:: Assigned task ::
How do the lines below between the ones holding "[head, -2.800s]" and "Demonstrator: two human", inclusive, read? Give them again exactly, with no other lines.

-------- Dataset entries --------

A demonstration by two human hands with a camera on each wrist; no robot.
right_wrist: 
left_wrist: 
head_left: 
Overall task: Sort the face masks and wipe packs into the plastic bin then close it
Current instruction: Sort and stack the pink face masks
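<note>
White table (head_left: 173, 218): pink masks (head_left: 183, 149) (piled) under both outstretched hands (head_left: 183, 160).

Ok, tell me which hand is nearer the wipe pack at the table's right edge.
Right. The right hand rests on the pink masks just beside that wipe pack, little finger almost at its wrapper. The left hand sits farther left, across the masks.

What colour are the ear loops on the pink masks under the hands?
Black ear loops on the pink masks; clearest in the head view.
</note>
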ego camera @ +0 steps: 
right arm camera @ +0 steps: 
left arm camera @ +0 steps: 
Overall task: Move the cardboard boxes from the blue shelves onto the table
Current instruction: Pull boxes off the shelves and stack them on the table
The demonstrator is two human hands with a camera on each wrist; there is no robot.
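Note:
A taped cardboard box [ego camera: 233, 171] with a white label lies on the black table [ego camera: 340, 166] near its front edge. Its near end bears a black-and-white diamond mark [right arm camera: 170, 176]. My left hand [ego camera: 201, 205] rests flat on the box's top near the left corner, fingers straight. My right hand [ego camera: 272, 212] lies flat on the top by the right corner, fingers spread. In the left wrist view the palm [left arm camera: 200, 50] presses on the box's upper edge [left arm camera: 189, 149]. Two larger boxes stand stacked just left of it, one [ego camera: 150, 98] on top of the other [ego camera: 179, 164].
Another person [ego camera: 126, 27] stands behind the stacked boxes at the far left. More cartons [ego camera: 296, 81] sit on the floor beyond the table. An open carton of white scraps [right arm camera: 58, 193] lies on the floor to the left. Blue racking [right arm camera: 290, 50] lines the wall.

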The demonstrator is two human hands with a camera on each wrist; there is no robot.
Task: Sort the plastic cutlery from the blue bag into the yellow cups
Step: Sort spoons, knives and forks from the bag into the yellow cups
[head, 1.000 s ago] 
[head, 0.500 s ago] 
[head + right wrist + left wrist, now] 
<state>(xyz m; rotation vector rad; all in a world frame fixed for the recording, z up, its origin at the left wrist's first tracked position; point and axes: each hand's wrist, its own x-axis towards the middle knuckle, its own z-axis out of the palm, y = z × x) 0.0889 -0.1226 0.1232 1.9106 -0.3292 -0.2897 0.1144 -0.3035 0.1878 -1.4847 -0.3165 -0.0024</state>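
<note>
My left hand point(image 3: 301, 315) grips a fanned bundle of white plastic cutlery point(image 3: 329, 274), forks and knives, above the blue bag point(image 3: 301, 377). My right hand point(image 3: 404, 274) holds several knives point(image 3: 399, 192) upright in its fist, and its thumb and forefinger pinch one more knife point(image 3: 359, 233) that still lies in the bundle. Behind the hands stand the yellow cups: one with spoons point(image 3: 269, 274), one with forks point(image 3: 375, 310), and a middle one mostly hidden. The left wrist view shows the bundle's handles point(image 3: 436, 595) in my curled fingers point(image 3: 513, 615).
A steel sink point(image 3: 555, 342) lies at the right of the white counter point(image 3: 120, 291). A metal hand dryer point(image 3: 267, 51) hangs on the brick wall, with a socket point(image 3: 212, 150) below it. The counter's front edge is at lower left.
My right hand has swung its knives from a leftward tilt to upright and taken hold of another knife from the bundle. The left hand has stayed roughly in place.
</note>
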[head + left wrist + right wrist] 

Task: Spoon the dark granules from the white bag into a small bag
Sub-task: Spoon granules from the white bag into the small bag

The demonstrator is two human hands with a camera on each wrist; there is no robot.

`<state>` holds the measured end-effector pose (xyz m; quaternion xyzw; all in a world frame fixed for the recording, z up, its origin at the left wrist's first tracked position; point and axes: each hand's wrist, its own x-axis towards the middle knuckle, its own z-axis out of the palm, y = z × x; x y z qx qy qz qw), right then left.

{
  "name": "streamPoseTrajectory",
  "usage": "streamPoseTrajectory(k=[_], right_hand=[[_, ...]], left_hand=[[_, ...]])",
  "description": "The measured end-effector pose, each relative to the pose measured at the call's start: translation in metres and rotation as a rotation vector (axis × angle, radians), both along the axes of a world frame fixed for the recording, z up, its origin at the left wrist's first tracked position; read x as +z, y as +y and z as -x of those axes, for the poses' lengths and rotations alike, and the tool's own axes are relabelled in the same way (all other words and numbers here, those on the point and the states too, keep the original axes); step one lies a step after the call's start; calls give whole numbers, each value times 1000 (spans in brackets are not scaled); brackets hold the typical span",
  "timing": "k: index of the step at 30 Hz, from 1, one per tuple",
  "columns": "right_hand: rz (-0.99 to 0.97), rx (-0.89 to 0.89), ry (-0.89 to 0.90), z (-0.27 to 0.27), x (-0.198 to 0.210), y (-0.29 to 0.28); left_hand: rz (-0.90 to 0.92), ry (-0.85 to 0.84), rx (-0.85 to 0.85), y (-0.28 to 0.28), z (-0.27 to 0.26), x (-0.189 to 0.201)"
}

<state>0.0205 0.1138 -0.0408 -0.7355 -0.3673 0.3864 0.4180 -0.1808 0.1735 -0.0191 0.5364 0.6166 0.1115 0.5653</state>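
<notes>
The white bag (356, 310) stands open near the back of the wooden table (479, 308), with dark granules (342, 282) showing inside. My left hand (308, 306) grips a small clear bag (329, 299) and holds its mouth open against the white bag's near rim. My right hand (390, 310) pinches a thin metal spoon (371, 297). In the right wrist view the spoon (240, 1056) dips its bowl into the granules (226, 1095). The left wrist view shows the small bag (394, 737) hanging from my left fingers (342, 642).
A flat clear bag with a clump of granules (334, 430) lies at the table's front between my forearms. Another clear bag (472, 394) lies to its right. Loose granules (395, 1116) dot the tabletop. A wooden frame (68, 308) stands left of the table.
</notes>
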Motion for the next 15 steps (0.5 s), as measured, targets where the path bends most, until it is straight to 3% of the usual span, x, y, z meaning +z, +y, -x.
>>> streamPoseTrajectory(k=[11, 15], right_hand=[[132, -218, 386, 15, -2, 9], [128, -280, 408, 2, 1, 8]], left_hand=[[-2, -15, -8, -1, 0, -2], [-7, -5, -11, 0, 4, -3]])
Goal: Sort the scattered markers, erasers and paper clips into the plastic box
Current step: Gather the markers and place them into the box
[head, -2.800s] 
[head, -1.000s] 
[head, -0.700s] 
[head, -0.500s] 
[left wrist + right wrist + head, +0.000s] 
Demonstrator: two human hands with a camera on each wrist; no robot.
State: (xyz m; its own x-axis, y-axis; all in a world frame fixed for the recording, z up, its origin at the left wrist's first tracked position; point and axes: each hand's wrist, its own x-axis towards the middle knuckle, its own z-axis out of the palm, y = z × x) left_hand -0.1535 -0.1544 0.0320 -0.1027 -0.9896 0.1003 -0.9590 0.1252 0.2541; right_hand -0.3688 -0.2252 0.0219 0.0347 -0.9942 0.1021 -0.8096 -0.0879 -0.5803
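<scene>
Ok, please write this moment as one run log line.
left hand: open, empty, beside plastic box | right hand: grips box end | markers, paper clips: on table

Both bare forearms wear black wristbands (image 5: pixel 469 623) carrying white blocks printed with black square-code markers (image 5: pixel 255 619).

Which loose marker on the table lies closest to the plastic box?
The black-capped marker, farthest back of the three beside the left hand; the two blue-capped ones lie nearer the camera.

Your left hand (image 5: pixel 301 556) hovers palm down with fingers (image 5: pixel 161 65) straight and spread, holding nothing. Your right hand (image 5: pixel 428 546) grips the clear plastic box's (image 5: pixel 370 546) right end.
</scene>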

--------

:: Output of the exercise ::
[head, -2.800s] 
[head, -1.000s] 
[head, -0.700s] 
[head, -0.500s] 
[left wrist + right wrist + head, +0.000s] 
Demonstrator: two human hands with a camera on each wrist; no robot.

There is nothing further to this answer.